Supervised sentiment: overview of the Stanford Sentiment Treebank¶

In [1]:

__author__ = "Christopher Potts"
__version__ = "CS224u, Stanford, Spring 2022"

Contents¶

Overview of this unit
Set-up
Data readers
1. Train split
2. Dev and test splits
Tokenization

Overview of this unit¶

We have a few inter-related goals for this unit:

Provide a basic introduction to supervised learning in the context of a problem that has long been central to academic research and industry applications: sentiment analysis.
Explore and evaluate a diverse array of methods for modeling sentiment:
- Hand-built feature functions with (mostly linear) classifiers
- Dense feature representations derived from VSMs as we built them in the previous unit
- Recurrent neural networks (RNNs)
Begin discussing and implementing responsible methods for hyperparameter optimization and classifier assessment and comparison.

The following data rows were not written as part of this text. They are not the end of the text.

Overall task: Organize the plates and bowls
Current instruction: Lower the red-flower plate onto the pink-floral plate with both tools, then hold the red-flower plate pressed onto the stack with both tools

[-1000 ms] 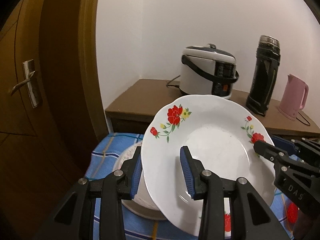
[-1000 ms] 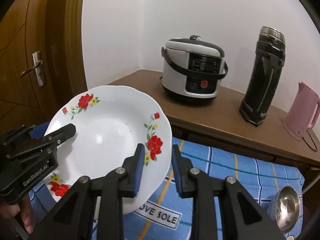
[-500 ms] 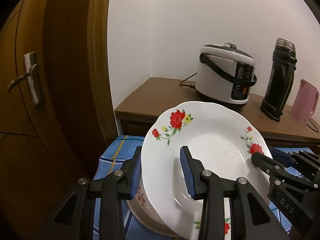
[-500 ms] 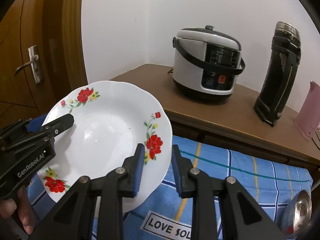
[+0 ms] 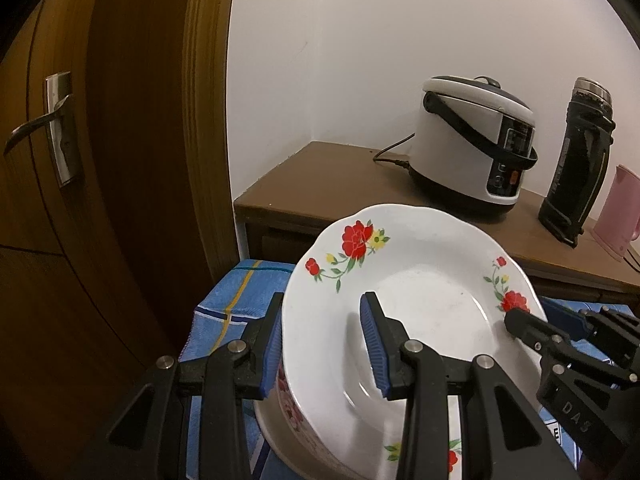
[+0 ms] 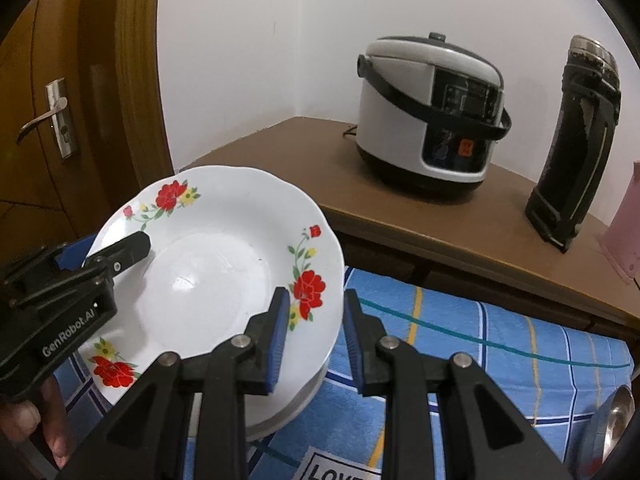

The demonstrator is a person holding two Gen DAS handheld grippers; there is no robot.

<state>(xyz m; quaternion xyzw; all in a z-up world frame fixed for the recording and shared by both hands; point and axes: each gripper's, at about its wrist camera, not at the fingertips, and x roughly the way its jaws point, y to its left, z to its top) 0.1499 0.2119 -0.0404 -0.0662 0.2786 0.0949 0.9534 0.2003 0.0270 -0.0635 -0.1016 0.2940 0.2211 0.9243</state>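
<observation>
A white plate with red flowers (image 5: 416, 312) (image 6: 216, 276) is held by both grippers just above a stack of white dishes (image 5: 288, 404) (image 6: 292, 396) on the blue checked cloth. My left gripper (image 5: 322, 344) is shut on the plate's left rim, one pad inside the plate and one outside. My right gripper (image 6: 316, 328) is shut on the plate's right rim in the same way. The plate is tilted. The dishes under it are mostly hidden.
A brown sideboard (image 6: 280, 152) behind the table carries a rice cooker (image 6: 432, 116), a black thermos (image 6: 576, 140) and a pink kettle (image 5: 618, 216). A wooden door (image 5: 60, 160) stands at the left. A steel ladle (image 6: 612, 412) lies on the cloth (image 6: 500, 352) at the right.
Both grippers have carried the plate left and down, closer to the stack of dishes. Both stay shut on its rim.
</observation>
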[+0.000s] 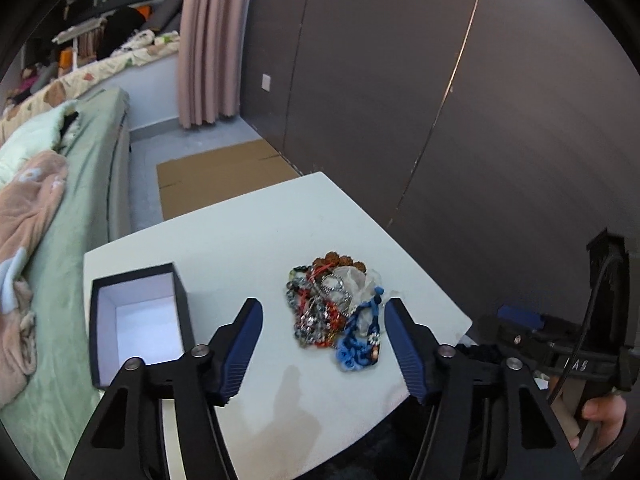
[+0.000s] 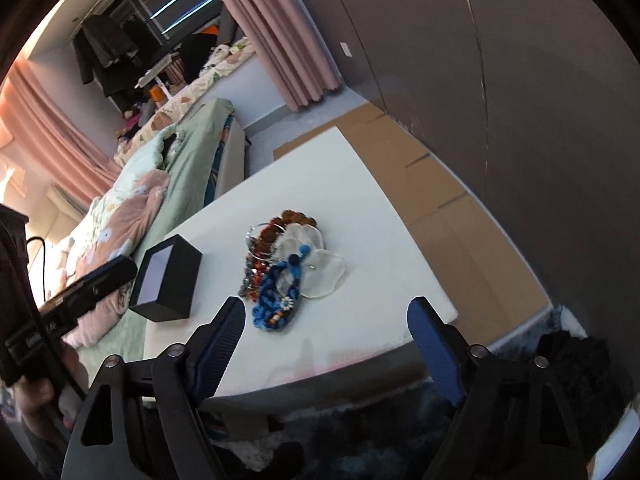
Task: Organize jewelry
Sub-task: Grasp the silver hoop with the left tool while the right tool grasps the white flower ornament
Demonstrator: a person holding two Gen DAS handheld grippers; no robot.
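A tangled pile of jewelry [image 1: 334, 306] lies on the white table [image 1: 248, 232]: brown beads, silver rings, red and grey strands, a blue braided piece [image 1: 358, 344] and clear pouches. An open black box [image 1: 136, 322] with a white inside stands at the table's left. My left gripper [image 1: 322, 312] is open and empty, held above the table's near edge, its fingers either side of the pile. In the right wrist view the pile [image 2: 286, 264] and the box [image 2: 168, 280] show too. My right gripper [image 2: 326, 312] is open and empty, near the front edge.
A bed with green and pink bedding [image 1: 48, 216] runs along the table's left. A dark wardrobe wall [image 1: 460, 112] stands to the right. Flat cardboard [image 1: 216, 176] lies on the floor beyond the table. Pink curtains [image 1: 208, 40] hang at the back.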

The unit is built around the Stanford Sentiment Treebank (SST), a widely-used resource for evaluating supervised NLU models, and one that provides rich linguistic representations.

Set-up¶

Make sure your environment includes all the requirements for the cs224u repository.
If you haven't already, download the course data, unpack it, and place it in the directory containing the course repository – the same directory as this notebook. (If you want to put it somewhere else, change SST_HOME below.)

In [2]:

from nltk.tokenize.treebank import TreebankWordDetokenizer
from nltk.tokenize.treebank import TreebankWordTokenizer
import os
import pandas as pd

import sst

In [3]:

SST_HOME = os.path.join('data', 'sentiment')

Data readers¶

Our SST distribution is the ternary version of the problem (SST-3). It consists of train/dev/test files with the following columns:

example_id: a string with the format 'N-S' where N is the example number and S is the index for the subtree in example N. Both N and S are five-digit numbers with 0-padding.
sentence: a string giving the example sentence.
label: a string giving the label: 'positive', 'negative', or 'neutral'. This value is derived from the original SST by mapping labels 0 and 1 to 'negative', label 2 to 'neutral', and labels 3 and 4 to 'positive'.
is_subtree: the integer 1 if the example is a (proper) subtree, else 0. This affects only the train file. Our dev and test splits contain no subtrees – full examples only – and hence is_subtree is always 0 for them.

Train split¶

When reading in the train split, you have a few options.

Root-only formulation¶

The default will include only full examples and retain duplicate examples:

In [4]:

train_df = sst.train_reader(SST_HOME)

In [5]:

train_df.sample(3, random_state=1).to_dict(orient="records")

Out[5]:

[{'example_id': '04162-00001',
  'sentence': "One can only assume that the jury who bestowed star Hoffman 's brother Gordy with the Waldo Salt Screenwriting award at 2002 's Sundance Festival were honoring an attempt to do something different over actually pulling it off",
  'label': 'negative',
  'is_subtree': 0},
 {'example_id': '05626-00001',
  'sentence': "Comedy troupe Broken Lizard 's first movie is very funny but too concerned with giving us a plot .",
  'label': 'neutral',
  'is_subtree': 0},
 {'example_id': '02940-00001',
  'sentence': "Imagine O. Henry 's The Gift of the Magi relocated to the scuzzy underbelly of NYC 's drug scene .",
  'label': 'negative',
  'is_subtree': 0}]

In [6]:

train_df.shape[0]

Out[6]:

This yields the following label distribution:

In [7]:

train_df.label.value_counts()

Out[7]:

positive    3610
negative    3310
neutral     1624
Name: label, dtype: int64

You might want to remove the duplicate examples:

In [8]:

dup_train_df = sst.train_reader(SST_HOME, dedup=True)

In [9]:

dup_train_df.shape[0]

Out[9]:

This removes only ten examples for this setting so it is unlikely to be a significant choice.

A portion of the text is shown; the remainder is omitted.